Dataset content:
Content starts

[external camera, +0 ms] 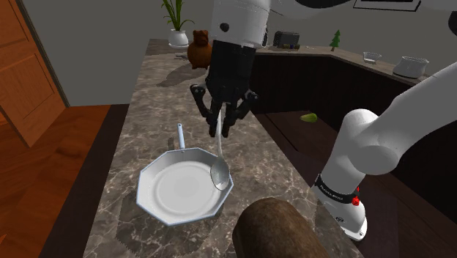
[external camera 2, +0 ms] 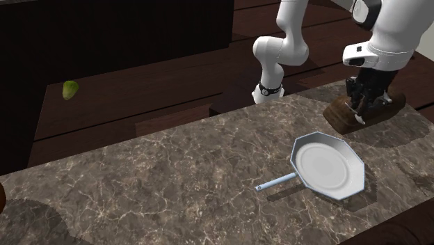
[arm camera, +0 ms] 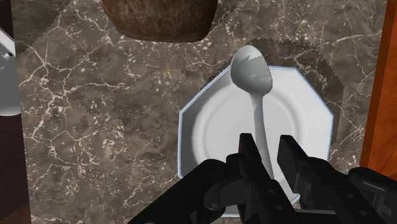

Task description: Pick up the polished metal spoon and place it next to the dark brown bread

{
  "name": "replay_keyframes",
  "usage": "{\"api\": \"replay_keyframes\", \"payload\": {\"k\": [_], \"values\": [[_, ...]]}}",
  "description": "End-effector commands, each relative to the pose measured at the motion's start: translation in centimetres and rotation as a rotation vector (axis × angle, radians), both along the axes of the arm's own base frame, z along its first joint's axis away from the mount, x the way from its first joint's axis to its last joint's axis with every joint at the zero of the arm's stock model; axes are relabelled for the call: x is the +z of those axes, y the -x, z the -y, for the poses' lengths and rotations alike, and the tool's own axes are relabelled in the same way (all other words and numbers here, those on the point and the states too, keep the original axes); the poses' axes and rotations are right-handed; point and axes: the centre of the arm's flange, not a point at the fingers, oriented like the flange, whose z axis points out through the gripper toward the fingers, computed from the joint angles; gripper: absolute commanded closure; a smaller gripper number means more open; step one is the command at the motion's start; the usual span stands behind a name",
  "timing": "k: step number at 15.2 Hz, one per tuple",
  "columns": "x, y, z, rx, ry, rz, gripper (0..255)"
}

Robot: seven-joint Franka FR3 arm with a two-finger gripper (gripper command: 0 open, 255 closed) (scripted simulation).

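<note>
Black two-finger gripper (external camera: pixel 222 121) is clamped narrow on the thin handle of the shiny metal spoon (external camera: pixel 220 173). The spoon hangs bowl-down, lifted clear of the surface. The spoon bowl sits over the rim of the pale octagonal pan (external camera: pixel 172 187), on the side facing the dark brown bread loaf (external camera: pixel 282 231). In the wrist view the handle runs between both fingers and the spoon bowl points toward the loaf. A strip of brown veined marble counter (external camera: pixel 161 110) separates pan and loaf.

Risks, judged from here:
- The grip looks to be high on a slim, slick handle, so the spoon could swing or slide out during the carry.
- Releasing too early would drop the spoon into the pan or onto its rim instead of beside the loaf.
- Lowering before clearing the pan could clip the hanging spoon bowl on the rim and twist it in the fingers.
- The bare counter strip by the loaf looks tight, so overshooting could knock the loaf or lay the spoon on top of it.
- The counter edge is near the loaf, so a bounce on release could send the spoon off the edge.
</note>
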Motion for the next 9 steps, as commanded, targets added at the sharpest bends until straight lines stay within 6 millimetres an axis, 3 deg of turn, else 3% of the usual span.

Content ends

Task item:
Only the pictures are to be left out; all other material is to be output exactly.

Exercise solution:
[external camera, +0 ms] 
[external camera 2, +0 ms] 
[arm camera, +0 ms] 

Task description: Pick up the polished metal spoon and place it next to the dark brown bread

{
  "name": "replay_keyframes",
  "usage": "{\"api\": \"replay_keyframes\", \"payload\": {\"k\": [_], \"values\": [[_, ...]]}}",
  "description": "End-effector commands, each relative to the pose measured at the motion's start: translation in centimetres and rotation as a rotation vector (axis × angle, radians), both along the axes of the arm's own base frame, z along its first joint's axis away from the mount, x the way from its first joint's axis to its last joint's axis with every joint at the zero of the arm's stock model; axes are relabelled for the call: x is the +z of those axes, y the -x, z the -y, for the poses' lengths and rotations alike, and the tool's own axes are relabelled in the same way (all other words and numbers here, those on the point and the states too, keep the original axes); the poses' axes and rotations are right-handed; point and axes: the centre of the arm's flange, not a point at the fingers, oriented like the flange, whose z axis points out through the gripper toward the fingers, computed from the joint angles; gripper: absolute commanded closure; a smaller gripper number means more open; step one is the command at the motion's start; the usual span stands behind a name",
  "timing": "k: step number at 15.2 Hz, one per tuple",
  "columns": "x, y, z, rx, ry, rz, gripper (0..255)"
}

Robot: seven-joint Franka FR3 arm with a two-finger gripper (gripper command: 0 open, 255 closed) (scripted simulation).

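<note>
Black two-finger gripper (external camera: pixel 222 121) is clamped narrow on the thin handle of the shiny metal spoon (external camera: pixel 220 173). The spoon hangs bowl-down, lifted clear of the surface. The spoon bowl sits over the rim of the pale octagonal pan (external camera: pixel 172 187), on the side facing the dark brown bread loaf (external camera: pixel 282 231). In the wrist view the handle runs between both fingers and the spoon bowl points toward the loaf. A strip of brown veined marble counter (external camera: pixel 161 110) separates pan and loaf.

Risks, judged from here:
- The grip looks to be high on a slim, slick handle, so the spoon could swing or slide out during the carry.
- Releasing too early would drop the spoon into the pan or onto its rim instead of beside the loaf.
- Lowering before clearing the pan could clip the hanging spoon bowl on the rim and twist it in the fingers.
- The bare counter strip by the loaf looks tight, so overshooting could knock the loaf or lay the spoon on top of it.
- The counter edge is near the loaf, so a bounce on release could send the spoon off the edge.
</note>
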Motion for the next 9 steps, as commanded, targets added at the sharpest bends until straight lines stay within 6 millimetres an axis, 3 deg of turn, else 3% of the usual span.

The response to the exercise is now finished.